### Dataset records
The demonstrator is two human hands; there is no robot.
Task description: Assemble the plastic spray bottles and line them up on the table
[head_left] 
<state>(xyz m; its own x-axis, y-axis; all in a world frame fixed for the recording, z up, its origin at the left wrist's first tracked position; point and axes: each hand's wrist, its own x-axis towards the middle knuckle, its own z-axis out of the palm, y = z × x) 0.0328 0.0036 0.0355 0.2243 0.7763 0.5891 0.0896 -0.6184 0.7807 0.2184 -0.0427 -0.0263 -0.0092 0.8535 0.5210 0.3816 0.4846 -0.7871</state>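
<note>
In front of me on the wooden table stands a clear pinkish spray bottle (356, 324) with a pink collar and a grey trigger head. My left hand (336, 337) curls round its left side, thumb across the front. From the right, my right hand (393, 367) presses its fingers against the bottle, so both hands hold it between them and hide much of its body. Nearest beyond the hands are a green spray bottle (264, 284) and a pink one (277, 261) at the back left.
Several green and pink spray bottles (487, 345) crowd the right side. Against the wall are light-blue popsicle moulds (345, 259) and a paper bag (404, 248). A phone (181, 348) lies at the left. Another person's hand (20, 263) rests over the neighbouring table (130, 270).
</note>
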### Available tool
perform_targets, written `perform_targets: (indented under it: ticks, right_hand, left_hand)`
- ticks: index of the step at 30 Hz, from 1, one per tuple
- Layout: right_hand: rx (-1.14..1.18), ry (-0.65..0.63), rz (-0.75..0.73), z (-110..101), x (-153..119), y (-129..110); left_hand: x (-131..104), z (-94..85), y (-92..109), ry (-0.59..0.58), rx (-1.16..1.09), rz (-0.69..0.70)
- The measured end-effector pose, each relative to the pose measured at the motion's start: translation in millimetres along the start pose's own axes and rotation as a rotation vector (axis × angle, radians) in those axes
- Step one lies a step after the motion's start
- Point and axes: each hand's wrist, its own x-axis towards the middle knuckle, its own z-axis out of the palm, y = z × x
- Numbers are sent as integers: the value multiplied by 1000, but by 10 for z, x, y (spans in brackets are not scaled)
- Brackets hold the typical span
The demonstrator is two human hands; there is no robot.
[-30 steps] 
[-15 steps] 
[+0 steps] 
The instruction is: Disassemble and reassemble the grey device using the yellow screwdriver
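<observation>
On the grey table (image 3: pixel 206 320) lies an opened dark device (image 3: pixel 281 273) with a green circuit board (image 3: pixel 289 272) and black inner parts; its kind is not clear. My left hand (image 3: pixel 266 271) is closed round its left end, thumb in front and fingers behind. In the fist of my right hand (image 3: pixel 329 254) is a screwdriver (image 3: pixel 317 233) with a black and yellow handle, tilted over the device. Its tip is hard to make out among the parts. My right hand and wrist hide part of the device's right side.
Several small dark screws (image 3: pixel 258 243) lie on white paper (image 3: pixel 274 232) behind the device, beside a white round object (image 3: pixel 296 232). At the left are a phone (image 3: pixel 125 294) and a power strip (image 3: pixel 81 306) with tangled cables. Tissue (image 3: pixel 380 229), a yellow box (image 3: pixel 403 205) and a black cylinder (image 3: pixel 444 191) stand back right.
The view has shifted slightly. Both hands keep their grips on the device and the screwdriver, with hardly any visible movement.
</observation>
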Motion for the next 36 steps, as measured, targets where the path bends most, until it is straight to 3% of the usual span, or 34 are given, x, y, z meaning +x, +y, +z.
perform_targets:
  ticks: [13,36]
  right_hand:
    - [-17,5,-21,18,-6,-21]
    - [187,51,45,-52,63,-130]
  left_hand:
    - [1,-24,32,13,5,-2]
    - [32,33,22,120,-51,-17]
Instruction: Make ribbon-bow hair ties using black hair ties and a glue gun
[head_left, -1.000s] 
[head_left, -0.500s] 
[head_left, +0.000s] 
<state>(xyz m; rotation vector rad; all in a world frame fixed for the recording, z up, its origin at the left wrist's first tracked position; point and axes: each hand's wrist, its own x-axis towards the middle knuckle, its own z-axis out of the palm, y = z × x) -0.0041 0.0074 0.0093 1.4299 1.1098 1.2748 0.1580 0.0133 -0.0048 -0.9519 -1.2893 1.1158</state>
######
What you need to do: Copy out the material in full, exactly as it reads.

Solution for this exercise:
The demonstrator is two human hands; there is no robot.
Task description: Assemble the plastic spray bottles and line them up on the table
[head_left] 
<state>(xyz m; its own x-axis, y-axis; all in a world frame fixed for the recording, z up, its origin at the left wrist's first tracked position; point and axes: each hand's wrist, its own x-axis towards the middle knuckle, its own z-axis out of the palm, y = z × x) 0.0328 0.0036 0.0355 0.2243 0.7763 0.5891 0.0896 -0.6184 0.7807 0.2184 -0.0427 -0.0263 -0.0092 0.8535 0.5210 0.3816 0.4846 -0.7871</state>
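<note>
In front of me on the wooden table stands a clear pinkish spray bottle (356, 324) with a pink collar and a grey trigger head. My left hand (336, 337) curls round its left side, thumb across the front. From the right, my right hand (393, 367) presses its fingers against the bottle, so both hands hold it between them and hide much of its body. Nearest beyond the hands are a green spray bottle (264, 284) and a pink one (277, 261) at the back left.
Several green and pink spray bottles (487, 345) crowd the right side. Against the wall are light-blue popsicle moulds (345, 259) and a paper bag (404, 248). A phone (181, 348) lies at the left. Another person's hand (20, 263) rests over the neighbouring table (130, 270).
</note>
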### Available tool
perform_targets, written `perform_targets: (indented under it: ticks, right_hand, left_hand)`
- ticks: index of the step at 30 Hz, from 1, one per tuple
- Layout: right_hand: rx (-1.14..1.18), ry (-0.65..0.63), rz (-0.75..0.73), z (-110..101), x (-153..119), y (-129..110); left_hand: x (-131..104), z (-94..85), y (-92..109), ry (-0.59..0.58), rx (-1.16..1.09), rz (-0.69..0.70)
- The measured end-effector pose, each relative to the pose measured at the motion's start: translation in millimetres along the start pose's own axes and rotation as a rotation vector (axis × angle, radians) in those axes
- Step one lies a step after the motion's start
- Point and axes: each hand's wrist, its own x-axis towards the middle knuckle, its own z-axis out of the palm, y = z × x
- Numbers are sent as integers: the value multiplied by 1000, but by 10 for z, x, y (spans in brackets are not scaled)
- Brackets hold the typical span
The demonstrator is two human hands; there is no robot.
[-30 steps] 
[-15 steps] 
[+0 steps] 
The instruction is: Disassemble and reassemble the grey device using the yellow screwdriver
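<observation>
On the grey table (image 3: pixel 206 320) lies an opened dark device (image 3: pixel 281 273) with a green circuit board (image 3: pixel 289 272) and black inner parts; its kind is not clear. My left hand (image 3: pixel 266 271) is closed round its left end, thumb in front and fingers behind. In the fist of my right hand (image 3: pixel 329 254) is a screwdriver (image 3: pixel 317 233) with a black and yellow handle, tilted over the device. Its tip is hard to make out among the parts. My right hand and wrist hide part of the device's right side.
Several small dark screws (image 3: pixel 258 243) lie on white paper (image 3: pixel 274 232) behind the device, beside a white round object (image 3: pixel 296 232). At the left are a phone (image 3: pixel 125 294) and a power strip (image 3: pixel 81 306) with tangled cables. Tissue (image 3: pixel 380 229), a yellow box (image 3: pixel 403 205) and a black cylinder (image 3: pixel 444 191) stand back right.
The view has shifted slightly. Both hands keep their grips on the device and the screwdriver, with hardly any visible movement.
</observation>
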Motion for the next 36 steps, as measured, targets where the path bends most, until it is straight to 3% of the usual span, or 34 are given, x, y, z meaning +x, +y, +z.
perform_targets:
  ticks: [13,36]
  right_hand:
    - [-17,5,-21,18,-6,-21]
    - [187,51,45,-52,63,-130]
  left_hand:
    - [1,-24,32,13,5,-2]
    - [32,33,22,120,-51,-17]
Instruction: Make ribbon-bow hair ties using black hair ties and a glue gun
[head_left, -1.000s] 
[head_left, -0.500s] 
[head_left, +0.000s] 
<state>(xyz m; rotation vector rad; all in a world frame fixed for the recording, z up, its origin at the left wrist's first tracked position; point and axes: each hand's wrist, its own x-axis towards the middle knuckle, its own z-axis out of the palm, y = z × x) -0.0041 0.0074 0.0093 1.4299 1.1098 1.2748 0.1580 0.0133 -0.0048 -0.9519 -1.2893 1.1158</state>

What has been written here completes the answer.